Please reproduce the data below exactly, from the first line through the line containing "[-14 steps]", and leave every later line out.

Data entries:
BEGIN
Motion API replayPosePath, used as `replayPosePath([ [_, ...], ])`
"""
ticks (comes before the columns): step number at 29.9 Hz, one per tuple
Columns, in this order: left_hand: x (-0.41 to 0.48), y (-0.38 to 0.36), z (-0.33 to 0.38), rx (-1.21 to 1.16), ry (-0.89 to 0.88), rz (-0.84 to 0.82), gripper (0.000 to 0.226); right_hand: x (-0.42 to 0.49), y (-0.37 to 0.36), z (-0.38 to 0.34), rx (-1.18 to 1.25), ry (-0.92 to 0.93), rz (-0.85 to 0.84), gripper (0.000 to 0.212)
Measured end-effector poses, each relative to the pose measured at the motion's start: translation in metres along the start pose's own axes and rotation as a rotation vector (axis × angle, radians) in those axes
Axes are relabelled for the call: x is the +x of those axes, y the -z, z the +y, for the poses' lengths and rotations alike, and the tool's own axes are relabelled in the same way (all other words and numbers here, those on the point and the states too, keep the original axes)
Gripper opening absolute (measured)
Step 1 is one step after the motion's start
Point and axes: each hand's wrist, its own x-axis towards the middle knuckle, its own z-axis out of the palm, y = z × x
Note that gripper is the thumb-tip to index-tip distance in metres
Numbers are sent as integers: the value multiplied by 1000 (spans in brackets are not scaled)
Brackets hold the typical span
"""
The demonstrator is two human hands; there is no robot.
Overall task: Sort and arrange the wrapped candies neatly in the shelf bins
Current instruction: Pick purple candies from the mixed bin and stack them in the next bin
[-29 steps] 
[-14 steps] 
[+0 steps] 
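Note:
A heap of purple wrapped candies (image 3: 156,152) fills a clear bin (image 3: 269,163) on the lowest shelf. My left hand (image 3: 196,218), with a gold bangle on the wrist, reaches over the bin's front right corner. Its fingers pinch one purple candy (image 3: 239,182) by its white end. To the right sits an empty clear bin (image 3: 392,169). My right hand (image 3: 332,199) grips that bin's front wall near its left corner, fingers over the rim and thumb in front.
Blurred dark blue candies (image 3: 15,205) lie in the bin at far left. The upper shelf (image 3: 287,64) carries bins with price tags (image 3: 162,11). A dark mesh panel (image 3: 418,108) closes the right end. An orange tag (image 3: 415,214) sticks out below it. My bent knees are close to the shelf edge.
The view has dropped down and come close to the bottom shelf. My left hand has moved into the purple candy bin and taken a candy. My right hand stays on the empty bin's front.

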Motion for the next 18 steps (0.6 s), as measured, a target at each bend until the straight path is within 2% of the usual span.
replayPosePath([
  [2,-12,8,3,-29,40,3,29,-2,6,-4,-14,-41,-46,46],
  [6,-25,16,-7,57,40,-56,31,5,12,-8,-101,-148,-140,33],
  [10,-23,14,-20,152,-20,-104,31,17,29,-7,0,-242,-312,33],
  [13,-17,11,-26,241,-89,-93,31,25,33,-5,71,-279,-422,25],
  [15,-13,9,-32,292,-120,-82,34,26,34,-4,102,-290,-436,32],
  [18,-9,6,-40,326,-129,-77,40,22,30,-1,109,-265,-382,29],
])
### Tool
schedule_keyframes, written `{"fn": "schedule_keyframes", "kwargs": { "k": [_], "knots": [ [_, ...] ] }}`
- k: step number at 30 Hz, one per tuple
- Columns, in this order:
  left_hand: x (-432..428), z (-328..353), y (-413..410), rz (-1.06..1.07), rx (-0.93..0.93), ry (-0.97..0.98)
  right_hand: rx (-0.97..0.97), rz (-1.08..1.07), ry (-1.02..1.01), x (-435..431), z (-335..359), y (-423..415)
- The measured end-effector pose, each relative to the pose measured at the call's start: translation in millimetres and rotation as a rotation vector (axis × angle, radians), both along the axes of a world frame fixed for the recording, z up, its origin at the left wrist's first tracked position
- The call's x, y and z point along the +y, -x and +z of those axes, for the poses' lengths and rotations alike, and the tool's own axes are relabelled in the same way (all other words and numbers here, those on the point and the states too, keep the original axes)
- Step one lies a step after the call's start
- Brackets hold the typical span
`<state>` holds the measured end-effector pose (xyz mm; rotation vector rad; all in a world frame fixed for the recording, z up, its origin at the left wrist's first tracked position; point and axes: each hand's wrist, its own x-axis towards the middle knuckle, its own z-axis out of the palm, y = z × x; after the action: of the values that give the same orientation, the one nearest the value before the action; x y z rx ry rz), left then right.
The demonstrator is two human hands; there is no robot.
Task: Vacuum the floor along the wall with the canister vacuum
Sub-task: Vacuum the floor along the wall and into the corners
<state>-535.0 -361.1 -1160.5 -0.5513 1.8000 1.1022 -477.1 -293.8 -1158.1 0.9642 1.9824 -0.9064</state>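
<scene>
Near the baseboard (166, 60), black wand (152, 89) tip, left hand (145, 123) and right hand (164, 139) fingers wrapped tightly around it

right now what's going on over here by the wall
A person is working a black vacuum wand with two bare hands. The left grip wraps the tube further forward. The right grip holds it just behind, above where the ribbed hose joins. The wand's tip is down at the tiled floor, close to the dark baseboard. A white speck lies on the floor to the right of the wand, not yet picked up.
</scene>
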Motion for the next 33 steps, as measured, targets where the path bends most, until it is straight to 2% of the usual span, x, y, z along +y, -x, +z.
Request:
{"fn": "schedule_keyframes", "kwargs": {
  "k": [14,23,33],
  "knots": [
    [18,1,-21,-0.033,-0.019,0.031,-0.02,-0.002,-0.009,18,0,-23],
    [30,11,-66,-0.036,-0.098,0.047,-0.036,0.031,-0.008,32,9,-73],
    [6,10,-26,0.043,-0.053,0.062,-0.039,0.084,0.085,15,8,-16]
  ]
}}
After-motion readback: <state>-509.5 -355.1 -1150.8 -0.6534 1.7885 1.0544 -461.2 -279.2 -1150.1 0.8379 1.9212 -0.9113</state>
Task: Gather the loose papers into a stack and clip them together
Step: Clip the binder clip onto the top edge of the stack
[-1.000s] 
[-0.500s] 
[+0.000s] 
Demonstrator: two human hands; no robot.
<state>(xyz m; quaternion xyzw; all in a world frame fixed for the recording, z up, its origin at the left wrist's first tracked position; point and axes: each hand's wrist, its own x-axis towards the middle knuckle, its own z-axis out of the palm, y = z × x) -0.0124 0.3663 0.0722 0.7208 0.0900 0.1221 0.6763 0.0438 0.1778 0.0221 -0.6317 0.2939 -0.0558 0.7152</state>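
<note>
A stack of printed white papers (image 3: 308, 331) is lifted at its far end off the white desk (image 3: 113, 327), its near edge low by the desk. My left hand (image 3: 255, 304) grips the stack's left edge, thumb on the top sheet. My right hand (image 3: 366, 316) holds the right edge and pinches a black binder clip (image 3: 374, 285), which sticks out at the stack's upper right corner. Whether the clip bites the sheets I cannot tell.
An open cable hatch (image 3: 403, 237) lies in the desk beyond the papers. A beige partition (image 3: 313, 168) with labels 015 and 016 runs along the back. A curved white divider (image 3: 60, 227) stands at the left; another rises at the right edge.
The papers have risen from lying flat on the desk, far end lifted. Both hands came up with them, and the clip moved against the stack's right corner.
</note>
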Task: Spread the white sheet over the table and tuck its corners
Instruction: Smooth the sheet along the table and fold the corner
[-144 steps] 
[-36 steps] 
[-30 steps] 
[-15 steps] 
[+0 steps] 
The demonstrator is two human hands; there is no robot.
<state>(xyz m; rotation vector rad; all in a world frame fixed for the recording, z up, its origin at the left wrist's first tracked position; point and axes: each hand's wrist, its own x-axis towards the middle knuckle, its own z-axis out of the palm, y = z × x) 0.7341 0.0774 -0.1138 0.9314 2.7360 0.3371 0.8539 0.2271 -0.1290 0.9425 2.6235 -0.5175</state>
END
§ Solution to the exercise
Motion API replayPosePath, used as `replayPosePath([ [_, ...], ])`
"""
ticks (comes before the columns): step number at 29.9 Hz, one per tuple
Columns, in this order: left_hand: x (-0.41 to 0.48), y (-0.38 to 0.36), z (-0.33 to 0.38), rx (-1.21 to 1.16), ry (-0.89 to 0.88), rz (-0.84 to 0.82), gripper (0.000 to 0.226); right_hand: x (-0.42 to 0.49), y (-0.37 to 0.36), z (-0.38 to 0.34), rx (-1.18 to 1.25), ry (-0.92 to 0.93), rz (-0.85 to 0.84), gripper (0.000 to 0.212)
Measured end-effector poses, each relative to the pose measured at the motion's start: translation in metres along the start pose's own axes and rotation as a rotation vector (axis × angle, radians) in those axes
Axes are relabelled for the call: x is the +x of those axes, y the -z, z the +y, for the poses' lengths and rotations alike, and the tool's own axes are relabelled in the same way (all other words and numbers here, those on the point and the states too, keep the original axes)
Gripper opening absolute (measured)
Step 1 is one step after the motion's start
Point and axes: each hand's wrist, its own x-axis towards the middle knuckle, its own z-axis out of the palm, y = z × x
Note that gripper is the thumb-tip to index-tip distance in metres
Numbers are sent as integers: the value multiplied by 1000 (spans in brackets are not scaled)
Brackets hold the typical span
"""
The demonstrator is two human hands; there is no robot.
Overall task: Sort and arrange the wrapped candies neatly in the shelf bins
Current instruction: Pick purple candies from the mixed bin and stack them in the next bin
[-29 steps] 
[-14 steps] 

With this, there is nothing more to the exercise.